• Exercise
From the entries below, reproduce exactly the line containing "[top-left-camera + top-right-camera", the line containing "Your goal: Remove", and every line in between, with nothing added.

• Materials provided

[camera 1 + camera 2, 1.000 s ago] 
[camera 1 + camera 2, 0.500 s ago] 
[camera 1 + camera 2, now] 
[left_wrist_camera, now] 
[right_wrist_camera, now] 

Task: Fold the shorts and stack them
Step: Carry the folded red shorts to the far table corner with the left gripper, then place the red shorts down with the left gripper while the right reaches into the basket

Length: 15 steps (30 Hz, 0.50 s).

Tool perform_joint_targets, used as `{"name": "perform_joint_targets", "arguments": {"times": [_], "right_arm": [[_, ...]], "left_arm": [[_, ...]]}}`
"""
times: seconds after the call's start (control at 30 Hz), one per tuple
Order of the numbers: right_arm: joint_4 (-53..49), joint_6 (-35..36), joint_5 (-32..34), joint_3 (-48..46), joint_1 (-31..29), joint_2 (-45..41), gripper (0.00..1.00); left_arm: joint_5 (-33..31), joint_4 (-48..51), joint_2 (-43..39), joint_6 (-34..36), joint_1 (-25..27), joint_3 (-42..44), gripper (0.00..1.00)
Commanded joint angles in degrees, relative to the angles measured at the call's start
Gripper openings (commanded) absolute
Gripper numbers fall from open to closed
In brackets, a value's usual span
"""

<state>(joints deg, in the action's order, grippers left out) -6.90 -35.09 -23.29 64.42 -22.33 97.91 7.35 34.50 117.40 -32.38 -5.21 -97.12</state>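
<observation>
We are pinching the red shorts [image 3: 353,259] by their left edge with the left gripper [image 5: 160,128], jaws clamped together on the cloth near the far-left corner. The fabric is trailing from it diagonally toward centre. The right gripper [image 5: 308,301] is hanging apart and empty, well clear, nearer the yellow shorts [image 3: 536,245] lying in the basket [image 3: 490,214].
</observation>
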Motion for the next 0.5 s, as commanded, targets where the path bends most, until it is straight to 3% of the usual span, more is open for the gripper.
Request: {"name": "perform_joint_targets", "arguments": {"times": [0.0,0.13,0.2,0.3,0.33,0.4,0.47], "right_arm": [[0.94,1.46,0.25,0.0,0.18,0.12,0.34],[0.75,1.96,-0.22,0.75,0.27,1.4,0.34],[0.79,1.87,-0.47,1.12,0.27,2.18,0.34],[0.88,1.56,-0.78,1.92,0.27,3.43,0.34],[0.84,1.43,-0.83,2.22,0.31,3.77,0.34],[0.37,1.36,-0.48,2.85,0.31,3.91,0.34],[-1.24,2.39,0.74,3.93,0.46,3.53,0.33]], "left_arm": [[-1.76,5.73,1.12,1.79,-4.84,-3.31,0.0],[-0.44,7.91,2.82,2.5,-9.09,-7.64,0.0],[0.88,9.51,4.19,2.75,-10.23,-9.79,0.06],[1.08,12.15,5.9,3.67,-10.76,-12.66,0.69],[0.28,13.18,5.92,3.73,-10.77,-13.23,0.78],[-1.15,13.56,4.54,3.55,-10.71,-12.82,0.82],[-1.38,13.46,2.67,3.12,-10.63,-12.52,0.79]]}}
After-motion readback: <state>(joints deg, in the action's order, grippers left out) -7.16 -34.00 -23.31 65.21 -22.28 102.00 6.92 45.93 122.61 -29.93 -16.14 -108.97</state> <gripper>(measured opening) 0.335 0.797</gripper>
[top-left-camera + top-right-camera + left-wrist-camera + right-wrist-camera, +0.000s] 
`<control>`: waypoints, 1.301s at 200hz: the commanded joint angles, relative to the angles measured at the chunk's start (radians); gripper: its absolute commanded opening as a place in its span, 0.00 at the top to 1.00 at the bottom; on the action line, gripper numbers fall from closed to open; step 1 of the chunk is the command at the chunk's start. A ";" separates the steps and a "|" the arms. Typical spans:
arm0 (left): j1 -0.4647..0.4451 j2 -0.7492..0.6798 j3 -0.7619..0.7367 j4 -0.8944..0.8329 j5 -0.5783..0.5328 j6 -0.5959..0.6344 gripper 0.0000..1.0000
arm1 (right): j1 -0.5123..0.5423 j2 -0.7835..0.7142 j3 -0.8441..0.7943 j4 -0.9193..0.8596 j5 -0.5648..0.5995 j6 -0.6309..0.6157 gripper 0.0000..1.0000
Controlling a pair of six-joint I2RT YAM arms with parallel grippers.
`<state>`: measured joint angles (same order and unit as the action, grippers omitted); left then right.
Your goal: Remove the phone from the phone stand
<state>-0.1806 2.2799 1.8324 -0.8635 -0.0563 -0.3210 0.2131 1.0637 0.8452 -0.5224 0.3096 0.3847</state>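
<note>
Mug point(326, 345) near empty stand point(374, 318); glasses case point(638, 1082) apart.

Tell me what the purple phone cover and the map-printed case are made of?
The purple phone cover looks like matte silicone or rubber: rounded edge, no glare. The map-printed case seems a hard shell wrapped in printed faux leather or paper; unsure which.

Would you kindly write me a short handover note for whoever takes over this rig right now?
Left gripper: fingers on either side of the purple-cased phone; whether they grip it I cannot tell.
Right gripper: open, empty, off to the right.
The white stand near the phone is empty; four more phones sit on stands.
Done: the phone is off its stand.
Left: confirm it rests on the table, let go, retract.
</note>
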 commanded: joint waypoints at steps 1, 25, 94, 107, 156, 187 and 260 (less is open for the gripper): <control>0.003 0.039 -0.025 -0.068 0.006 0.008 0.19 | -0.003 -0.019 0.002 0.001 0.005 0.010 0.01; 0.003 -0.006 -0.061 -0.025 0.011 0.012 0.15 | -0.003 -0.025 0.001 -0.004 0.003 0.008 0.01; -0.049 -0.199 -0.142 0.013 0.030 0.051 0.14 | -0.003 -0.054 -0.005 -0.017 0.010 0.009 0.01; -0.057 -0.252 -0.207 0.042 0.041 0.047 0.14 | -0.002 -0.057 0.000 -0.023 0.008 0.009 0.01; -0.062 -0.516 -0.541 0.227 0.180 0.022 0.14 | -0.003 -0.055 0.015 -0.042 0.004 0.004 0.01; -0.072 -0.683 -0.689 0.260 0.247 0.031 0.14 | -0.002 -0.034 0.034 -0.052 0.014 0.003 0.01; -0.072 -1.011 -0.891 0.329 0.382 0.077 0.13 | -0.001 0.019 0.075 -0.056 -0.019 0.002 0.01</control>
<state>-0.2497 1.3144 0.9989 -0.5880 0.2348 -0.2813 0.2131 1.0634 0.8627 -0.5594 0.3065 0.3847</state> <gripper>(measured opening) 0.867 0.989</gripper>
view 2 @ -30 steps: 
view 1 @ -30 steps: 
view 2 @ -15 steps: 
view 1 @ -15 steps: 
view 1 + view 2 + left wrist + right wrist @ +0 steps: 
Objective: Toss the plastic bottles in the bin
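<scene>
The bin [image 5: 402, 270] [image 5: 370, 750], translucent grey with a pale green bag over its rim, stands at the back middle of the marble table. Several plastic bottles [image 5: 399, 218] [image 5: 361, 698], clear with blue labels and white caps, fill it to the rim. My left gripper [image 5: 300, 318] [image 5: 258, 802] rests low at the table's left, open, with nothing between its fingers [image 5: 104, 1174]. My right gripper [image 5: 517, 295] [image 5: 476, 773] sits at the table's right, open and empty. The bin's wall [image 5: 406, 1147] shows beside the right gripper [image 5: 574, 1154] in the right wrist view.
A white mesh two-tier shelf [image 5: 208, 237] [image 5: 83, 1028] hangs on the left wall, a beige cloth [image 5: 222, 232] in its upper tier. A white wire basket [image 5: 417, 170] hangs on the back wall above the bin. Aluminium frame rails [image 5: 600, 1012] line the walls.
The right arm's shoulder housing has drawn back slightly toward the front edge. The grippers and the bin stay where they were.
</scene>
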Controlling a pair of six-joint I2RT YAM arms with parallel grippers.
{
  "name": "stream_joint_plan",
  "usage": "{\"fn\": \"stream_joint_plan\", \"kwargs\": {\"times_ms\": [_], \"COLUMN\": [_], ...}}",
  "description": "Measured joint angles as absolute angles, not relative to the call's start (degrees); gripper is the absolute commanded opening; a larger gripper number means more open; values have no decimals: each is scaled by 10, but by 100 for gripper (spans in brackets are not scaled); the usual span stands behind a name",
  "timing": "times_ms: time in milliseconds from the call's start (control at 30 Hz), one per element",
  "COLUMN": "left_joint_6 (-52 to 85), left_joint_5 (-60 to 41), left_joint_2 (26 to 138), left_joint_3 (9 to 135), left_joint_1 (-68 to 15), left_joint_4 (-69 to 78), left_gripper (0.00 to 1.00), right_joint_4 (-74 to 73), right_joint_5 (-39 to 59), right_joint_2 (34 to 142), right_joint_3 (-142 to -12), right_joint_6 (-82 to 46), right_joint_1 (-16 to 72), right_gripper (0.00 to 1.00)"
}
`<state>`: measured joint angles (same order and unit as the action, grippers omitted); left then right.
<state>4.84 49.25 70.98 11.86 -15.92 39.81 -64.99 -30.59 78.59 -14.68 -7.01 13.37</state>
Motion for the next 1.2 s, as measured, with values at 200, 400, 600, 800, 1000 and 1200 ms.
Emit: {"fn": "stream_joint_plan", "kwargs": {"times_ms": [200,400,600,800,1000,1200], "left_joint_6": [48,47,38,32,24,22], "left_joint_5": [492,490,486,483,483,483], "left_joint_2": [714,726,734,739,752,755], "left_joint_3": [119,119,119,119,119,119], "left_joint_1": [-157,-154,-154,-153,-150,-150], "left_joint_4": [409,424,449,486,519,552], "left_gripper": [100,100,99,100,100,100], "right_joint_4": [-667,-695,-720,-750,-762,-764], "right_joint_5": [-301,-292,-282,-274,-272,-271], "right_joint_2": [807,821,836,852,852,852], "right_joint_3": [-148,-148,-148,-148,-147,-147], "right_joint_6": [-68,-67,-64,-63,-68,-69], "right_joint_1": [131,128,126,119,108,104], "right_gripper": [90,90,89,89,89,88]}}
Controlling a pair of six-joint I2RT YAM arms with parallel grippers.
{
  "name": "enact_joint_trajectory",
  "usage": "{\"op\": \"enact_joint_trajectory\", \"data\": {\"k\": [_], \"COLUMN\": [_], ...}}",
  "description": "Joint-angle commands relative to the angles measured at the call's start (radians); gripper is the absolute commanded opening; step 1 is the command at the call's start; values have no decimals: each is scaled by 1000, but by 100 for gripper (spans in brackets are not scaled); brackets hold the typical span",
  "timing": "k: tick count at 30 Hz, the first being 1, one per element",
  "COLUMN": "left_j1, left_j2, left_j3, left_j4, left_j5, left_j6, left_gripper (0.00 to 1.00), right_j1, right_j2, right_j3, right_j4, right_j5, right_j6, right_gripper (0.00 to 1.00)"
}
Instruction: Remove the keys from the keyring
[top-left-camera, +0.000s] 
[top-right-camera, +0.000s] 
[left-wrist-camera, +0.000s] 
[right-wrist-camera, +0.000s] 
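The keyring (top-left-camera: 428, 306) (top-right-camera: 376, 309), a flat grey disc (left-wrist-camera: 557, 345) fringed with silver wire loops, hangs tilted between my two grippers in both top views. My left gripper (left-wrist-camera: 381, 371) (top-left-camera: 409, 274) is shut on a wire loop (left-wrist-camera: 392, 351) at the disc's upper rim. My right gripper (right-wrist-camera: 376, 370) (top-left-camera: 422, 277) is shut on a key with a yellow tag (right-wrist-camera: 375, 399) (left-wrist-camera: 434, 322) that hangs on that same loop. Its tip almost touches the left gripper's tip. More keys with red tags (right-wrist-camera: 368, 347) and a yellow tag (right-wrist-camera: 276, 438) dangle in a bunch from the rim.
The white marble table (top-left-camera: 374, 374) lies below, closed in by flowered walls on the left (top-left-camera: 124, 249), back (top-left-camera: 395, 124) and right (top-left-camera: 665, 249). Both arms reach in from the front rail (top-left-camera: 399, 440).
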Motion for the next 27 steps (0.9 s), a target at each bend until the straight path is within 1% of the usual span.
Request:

• Answer to this task
[top-left-camera + top-right-camera + left-wrist-camera + right-wrist-camera, +0.000s] 
`<control>`: waypoints, 1.301s at 200hz: the commanded joint angles, relative to the angles measured at the chunk's start (radians); gripper: its absolute commanded opening as a place in its span, 0.00 at the top to 1.00 at the bottom; on the action line, gripper numbers fall from closed to open; step 1 of the chunk is the command at the chunk's start. A ";" separates the steps and a "|" the arms. Typical spans:
arm0 (left): j1 -0.4647..0.4451 j2 -0.7492..0.6798 j3 -0.7619..0.7367 j4 -0.8944..0.8329 j5 -0.5783..0.5328 j6 -0.5959..0.6344 gripper 0.0000..1.0000
arm1 (right): j1 -0.5123..0.5423 j2 -0.7835..0.7142 j3 -0.8441..0.7943 j4 -0.9193..0.8596 j5 -0.5648..0.5995 j6 -0.6309..0.6157 gripper 0.0000..1.0000
Controlling a pair of six-joint I2RT YAM arms with parallel grippers.
`<state>`: measured joint angles (same order and unit as the action, grippers omitted); left then right.
Your goal: Remove the phone from the phone stand

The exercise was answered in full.